Although immortality would not necessarily make life meaningful, there are arguments to suggest that immortality itself can inevitably lead to nihilism. It may be possible that death is what gives rise to the potential for meaning and provides reason to value some things above others. It is therefore suggested that in deaths removal, meaning becomes unobtainable. This point is put forward by A.W. Moore, in which he makes a comparison between the views of F. Nietzsche and B.Williams, and concludes that ‘immortality would nullify the very resources needed to overcome the sense of life’s meaninglessness’ [16]. The resources he is referring to here would be that which is gained as a consequence of the knowledge of death. An awareness of finitude makes time itself a precious commodity, forcing one to be picky with how to spend their time. This inevitably leads to a value hierarchy, as careful decisions must be made on how to spend what little time one has in life.

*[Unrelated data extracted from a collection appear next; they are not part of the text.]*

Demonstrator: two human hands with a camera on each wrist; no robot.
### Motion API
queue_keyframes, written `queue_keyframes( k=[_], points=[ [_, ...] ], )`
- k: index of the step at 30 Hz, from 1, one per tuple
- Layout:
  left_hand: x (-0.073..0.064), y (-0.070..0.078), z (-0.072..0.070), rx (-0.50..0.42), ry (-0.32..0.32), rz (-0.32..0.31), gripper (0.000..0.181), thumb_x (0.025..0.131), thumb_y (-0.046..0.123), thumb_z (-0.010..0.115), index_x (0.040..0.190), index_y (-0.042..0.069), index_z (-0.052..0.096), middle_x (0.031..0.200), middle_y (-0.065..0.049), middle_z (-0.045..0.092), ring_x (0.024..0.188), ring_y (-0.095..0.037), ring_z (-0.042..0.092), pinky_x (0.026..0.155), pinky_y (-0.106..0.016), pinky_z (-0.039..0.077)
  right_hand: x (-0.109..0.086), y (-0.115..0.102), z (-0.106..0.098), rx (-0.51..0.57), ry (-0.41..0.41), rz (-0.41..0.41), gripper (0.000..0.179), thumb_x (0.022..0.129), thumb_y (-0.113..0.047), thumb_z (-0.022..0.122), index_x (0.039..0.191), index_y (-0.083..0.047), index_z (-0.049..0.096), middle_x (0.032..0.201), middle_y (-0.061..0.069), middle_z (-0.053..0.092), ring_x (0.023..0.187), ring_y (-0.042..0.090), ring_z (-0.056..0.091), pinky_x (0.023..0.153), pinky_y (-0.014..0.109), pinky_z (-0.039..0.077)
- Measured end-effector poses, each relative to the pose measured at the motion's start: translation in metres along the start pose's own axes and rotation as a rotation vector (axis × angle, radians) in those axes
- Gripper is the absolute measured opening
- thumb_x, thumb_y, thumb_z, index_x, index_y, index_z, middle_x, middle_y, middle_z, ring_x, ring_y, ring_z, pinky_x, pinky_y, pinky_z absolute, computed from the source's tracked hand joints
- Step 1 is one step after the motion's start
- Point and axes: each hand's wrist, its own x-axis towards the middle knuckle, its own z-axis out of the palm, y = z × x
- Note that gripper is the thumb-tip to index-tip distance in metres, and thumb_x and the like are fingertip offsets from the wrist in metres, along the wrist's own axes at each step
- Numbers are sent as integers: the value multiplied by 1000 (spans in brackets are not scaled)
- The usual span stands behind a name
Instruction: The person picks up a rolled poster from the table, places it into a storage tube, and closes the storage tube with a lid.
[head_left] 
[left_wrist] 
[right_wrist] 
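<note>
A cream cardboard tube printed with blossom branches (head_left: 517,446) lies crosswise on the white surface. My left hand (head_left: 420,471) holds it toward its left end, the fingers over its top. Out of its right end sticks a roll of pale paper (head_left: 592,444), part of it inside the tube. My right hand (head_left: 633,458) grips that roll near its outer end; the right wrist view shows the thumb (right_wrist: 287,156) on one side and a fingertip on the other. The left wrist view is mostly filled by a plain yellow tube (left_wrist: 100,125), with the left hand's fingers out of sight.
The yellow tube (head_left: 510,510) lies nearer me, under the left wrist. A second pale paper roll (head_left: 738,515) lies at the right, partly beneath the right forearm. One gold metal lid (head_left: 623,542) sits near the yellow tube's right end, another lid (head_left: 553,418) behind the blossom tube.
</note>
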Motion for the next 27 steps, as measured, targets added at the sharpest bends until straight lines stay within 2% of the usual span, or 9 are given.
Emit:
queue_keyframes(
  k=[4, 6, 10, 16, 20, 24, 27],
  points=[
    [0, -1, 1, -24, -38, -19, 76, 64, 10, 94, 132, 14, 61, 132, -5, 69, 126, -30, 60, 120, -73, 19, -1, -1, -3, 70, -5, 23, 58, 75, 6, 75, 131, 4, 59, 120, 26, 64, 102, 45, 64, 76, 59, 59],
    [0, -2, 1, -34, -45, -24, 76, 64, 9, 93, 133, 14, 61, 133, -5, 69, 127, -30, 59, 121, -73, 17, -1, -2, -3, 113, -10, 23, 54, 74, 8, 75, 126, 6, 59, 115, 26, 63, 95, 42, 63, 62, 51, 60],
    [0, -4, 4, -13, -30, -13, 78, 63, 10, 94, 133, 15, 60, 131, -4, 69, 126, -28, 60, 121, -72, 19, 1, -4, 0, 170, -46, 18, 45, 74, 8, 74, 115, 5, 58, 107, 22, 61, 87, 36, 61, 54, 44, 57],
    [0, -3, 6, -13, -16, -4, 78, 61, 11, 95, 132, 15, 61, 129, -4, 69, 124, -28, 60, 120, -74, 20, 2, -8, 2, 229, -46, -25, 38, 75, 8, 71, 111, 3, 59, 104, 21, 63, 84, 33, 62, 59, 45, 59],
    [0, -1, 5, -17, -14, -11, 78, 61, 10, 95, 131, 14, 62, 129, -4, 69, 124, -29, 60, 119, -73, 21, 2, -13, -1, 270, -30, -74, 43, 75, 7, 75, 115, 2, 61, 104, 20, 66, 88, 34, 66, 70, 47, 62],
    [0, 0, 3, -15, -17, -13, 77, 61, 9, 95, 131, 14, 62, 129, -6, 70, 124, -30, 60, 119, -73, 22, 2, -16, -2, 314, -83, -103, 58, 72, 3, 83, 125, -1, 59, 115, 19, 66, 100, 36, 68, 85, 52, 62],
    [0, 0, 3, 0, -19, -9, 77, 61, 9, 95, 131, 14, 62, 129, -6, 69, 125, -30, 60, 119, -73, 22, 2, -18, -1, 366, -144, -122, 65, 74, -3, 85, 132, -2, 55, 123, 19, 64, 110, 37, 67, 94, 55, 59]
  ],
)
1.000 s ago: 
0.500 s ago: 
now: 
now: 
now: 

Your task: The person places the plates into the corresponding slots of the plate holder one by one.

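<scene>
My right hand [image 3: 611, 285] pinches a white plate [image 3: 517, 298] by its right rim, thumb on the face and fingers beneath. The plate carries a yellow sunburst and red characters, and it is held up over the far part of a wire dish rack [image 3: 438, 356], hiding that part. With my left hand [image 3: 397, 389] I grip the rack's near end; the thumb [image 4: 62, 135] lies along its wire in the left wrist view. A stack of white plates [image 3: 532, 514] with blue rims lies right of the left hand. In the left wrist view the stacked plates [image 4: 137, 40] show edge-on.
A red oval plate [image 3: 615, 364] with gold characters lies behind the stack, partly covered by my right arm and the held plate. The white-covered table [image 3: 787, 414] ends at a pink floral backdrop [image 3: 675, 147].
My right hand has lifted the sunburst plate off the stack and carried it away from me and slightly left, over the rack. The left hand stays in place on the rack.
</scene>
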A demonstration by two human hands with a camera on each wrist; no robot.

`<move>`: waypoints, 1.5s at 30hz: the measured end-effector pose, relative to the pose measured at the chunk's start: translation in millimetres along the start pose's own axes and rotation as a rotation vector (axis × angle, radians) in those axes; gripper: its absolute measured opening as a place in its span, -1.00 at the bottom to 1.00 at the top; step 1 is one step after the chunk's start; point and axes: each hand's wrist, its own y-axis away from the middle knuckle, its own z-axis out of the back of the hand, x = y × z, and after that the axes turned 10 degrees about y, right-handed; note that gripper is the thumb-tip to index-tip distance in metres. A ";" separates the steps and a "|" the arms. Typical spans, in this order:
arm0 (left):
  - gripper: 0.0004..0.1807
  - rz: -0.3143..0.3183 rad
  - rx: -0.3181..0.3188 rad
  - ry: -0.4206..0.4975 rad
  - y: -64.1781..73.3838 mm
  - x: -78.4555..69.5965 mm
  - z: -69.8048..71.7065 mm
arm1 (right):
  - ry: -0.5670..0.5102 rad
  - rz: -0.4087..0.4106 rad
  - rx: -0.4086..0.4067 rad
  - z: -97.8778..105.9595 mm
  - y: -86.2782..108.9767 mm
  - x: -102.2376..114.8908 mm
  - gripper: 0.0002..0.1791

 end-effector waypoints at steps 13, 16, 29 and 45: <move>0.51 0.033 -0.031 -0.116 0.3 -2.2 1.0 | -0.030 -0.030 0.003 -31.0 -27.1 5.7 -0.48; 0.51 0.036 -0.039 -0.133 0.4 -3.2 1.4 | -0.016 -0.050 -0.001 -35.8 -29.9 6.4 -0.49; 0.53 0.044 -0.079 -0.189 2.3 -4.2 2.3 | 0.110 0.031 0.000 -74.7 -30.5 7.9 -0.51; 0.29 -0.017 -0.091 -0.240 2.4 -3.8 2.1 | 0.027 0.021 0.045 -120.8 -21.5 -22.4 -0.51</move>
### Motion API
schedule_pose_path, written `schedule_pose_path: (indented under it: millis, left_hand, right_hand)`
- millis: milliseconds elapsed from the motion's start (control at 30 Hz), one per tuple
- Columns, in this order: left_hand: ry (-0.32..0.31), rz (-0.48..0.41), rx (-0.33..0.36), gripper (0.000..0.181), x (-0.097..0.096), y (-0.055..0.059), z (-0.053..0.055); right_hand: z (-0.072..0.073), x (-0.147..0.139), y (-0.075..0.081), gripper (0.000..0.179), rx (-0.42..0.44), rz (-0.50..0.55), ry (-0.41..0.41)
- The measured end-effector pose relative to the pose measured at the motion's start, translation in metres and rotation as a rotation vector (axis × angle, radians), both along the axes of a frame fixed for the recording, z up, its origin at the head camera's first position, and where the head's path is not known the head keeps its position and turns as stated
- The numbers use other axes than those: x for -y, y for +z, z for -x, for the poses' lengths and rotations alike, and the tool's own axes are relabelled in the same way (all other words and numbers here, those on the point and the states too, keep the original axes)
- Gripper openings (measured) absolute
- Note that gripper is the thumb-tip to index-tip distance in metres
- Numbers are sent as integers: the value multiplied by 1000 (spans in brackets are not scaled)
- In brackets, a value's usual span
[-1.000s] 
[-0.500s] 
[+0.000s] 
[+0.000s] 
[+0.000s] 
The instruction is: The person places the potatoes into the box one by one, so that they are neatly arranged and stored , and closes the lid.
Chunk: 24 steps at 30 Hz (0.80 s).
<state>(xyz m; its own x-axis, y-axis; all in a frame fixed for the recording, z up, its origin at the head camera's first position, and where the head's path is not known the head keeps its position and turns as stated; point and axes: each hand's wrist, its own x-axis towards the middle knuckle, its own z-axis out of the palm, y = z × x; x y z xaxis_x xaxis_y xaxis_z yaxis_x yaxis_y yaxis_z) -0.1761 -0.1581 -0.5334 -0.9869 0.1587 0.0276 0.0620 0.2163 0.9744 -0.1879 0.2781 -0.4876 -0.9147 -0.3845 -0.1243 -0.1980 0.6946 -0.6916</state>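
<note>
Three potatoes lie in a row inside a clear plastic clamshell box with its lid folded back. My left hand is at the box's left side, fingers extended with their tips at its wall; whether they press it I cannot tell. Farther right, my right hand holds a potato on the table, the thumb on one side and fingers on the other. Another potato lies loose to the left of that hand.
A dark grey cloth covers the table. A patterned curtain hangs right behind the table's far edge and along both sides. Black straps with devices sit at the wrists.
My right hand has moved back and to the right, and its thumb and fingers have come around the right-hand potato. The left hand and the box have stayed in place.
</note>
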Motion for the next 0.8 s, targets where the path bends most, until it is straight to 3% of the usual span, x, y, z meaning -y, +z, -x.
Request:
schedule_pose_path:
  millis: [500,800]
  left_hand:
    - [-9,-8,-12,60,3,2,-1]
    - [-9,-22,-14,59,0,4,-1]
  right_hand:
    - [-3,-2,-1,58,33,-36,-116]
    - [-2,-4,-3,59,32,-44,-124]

It is suggested that immortality would remove this completely, and time would cease to be valuable which in turn could undermine the possibility of value hierarchies altogether. Another reason he has for putting forward this argument is that ‘life must eventually become, [..], tedious to the point of unendurability [sic]’ [17], simply because life would eventually feel repetitive, and death has ceased to be an escape. However, that does depend on the conditions. If we take the materialistic position and deny the existence of a soul, and posit the end of the universe as inevitable as mentioned above, immortality ceases to be possible and is instead replaced with a very long mortality. In this case the criticism put forward by Moore has nothing to stand on, as it opens up the possibility to an end, and thus, revives the possibility of meaning. Alternatively, if it turns out God does exist and there is such thing as a eternal soul, the conditions of the immortality gained in the afterlife could be made in such a way that meaning is inherently given in the experience. This shows that regardless of which direction the problem is approached from, meaning is still given as a potential, unless it is true that awareness of death is the fundamental process through which meaning can manifest itself. Unfortunately, one could not know this without access to an immortal to ask the question. 

Conclusion

I do not think meaning is inherently given in the possession of immortality, but it is possible that meaning could rely on death for it to be a conceivable idea and so it could be the case that immortality removes meaning from life altogether. However if it turns out that death plays no part in this process, it then appears to rely on whether life can be experienced as meaningful by someone, be that the living subject or an external observer. The life itself must have purpose; which is to be fixated on the completion of significant goals which are held as valuable to one or many people. Under such conditions, both meaning and nihilism are always a potential outcome; and the possibility of this is open to both mortals and immortals equally. Finally, although a life may be considered meaningful, this is not to say that it is also good. It is within the realm of possibility for a meaningful life to have abhorrent goals, and for its intentions to be evil, just as it is possible for it to be good and well intentioned.